> YOUR ASSIGNMENT: Below this line are records; transcribe exactly the lines between the one holding "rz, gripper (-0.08" and the one holding "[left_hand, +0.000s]", inclusive, and omit the pictures.

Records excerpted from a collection
• • • • • • •
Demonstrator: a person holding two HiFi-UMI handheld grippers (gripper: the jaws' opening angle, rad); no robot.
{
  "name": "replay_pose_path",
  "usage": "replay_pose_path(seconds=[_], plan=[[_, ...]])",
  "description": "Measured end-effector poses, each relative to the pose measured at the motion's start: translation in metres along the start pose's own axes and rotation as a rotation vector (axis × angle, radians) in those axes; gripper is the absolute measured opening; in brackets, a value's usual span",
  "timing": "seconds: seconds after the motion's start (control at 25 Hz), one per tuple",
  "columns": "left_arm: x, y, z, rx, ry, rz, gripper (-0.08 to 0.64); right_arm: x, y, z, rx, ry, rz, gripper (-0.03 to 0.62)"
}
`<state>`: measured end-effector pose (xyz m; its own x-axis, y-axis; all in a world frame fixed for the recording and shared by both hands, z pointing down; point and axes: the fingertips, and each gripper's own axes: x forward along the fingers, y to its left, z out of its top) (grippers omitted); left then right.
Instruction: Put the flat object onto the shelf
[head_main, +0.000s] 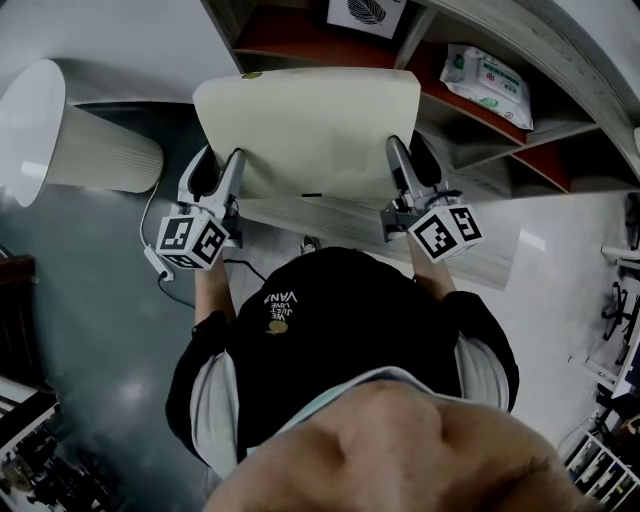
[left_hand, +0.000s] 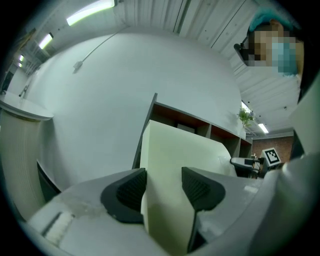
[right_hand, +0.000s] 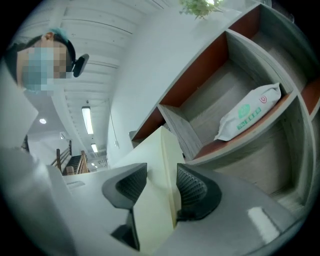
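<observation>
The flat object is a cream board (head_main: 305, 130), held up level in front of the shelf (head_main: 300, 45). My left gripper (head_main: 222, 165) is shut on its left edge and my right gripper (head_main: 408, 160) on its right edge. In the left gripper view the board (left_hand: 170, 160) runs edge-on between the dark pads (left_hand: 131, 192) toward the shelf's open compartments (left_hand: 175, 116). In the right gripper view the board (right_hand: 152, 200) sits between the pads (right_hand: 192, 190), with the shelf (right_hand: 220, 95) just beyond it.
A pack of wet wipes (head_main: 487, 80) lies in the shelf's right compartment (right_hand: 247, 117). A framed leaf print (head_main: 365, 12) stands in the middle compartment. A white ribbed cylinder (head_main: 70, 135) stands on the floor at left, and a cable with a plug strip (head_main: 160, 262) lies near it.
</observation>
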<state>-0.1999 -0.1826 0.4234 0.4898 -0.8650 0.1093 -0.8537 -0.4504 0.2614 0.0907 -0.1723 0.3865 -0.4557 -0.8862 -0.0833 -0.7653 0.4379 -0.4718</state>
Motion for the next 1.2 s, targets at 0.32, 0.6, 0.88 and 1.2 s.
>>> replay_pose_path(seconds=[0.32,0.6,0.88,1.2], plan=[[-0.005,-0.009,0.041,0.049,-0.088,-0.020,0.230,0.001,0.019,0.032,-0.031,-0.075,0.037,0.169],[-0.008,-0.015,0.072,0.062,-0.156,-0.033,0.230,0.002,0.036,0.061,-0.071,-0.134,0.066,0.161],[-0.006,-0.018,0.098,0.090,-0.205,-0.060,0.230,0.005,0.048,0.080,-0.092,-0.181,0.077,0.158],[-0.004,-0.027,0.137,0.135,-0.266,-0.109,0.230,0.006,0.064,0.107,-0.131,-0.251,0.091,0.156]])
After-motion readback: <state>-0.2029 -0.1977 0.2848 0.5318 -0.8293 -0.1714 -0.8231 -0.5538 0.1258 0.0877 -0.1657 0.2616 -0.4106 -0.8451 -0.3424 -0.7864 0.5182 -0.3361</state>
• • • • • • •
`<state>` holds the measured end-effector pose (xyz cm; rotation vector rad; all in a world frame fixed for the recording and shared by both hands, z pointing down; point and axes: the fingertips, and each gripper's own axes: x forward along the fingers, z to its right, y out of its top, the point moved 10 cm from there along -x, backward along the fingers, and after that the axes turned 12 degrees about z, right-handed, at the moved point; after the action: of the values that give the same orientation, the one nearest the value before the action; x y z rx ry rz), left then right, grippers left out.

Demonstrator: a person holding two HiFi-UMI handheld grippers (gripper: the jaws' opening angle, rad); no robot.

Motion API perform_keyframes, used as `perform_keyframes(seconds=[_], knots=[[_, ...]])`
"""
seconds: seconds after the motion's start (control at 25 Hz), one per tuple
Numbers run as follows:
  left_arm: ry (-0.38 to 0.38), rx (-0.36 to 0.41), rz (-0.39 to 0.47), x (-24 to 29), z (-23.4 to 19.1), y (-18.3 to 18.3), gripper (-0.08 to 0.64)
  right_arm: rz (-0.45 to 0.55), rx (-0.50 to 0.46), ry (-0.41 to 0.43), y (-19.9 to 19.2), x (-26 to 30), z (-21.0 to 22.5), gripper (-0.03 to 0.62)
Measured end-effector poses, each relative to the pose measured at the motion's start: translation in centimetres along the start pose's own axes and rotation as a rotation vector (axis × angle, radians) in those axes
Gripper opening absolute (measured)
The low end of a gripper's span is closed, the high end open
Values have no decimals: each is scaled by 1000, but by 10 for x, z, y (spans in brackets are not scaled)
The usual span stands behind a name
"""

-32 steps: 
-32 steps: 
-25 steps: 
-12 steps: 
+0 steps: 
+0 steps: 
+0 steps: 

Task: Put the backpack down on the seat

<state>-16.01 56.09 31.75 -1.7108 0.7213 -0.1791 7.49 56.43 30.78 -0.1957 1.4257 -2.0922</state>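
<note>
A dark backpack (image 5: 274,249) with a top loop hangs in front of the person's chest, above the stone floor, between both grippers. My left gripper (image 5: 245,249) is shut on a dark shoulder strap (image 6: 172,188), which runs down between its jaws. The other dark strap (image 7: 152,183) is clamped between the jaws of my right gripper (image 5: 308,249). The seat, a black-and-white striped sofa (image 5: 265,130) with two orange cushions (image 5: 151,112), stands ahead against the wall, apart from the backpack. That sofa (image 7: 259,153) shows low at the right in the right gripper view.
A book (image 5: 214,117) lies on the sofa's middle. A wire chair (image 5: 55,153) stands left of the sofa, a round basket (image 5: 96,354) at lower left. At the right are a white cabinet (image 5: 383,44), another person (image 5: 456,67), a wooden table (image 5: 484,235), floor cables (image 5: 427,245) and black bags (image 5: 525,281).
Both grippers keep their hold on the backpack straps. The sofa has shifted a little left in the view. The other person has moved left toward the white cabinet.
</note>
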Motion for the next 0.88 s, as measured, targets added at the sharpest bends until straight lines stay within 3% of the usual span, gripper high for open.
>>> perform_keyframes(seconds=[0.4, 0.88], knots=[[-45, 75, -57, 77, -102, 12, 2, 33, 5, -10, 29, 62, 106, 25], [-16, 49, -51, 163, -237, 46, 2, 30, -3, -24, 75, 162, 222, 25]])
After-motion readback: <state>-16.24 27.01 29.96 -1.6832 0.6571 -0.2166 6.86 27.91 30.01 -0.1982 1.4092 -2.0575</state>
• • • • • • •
> WORKED SOLUTION:
  "columns": "left_arm: x, y, z, rx, ry, rz, gripper (-0.08 to 0.64); right_arm: x, y, z, rx, ry, rz, gripper (-0.03 to 0.62)"
}
`<state>`: measured end-effector pose (xyz m; its own x-axis, y-axis; all in a world frame fixed for the recording and shared by both hands, z pointing down; point and axes: the fingertips, and each gripper's own axes: x forward along the fingers, y to its left, z out of its top) (grippers omitted); left then right.
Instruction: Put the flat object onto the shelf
[head_main, +0.000s] 
[left_hand, +0.000s] 

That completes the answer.